Task prompt> Only a number is wanted here, namely how many lines of the data contain the string "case".

Records contained in a dataset:
>>>

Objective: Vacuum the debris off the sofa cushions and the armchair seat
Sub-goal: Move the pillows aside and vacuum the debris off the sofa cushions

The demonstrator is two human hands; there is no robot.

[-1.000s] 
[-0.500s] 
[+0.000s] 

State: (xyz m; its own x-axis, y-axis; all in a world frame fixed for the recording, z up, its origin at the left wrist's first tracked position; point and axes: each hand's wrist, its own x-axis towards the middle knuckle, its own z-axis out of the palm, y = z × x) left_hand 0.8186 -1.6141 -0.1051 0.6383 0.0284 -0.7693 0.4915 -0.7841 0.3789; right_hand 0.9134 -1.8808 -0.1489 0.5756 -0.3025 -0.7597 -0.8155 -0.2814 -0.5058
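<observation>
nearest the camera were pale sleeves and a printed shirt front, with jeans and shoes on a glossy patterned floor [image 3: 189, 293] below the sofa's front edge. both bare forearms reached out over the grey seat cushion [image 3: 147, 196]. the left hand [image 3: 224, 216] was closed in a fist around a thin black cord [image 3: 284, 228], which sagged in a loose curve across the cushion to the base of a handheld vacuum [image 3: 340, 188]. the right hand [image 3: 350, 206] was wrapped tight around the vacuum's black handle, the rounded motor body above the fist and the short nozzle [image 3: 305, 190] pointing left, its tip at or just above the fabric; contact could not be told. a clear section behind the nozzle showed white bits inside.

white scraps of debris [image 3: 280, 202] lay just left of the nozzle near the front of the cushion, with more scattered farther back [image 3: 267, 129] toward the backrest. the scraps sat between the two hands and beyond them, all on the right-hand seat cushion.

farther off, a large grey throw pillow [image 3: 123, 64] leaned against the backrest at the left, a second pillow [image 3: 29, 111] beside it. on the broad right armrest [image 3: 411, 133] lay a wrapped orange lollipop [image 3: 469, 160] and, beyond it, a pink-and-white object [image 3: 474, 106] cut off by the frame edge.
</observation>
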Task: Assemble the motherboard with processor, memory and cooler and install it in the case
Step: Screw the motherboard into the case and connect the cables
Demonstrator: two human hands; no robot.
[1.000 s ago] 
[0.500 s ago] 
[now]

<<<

Solution for this exercise> 2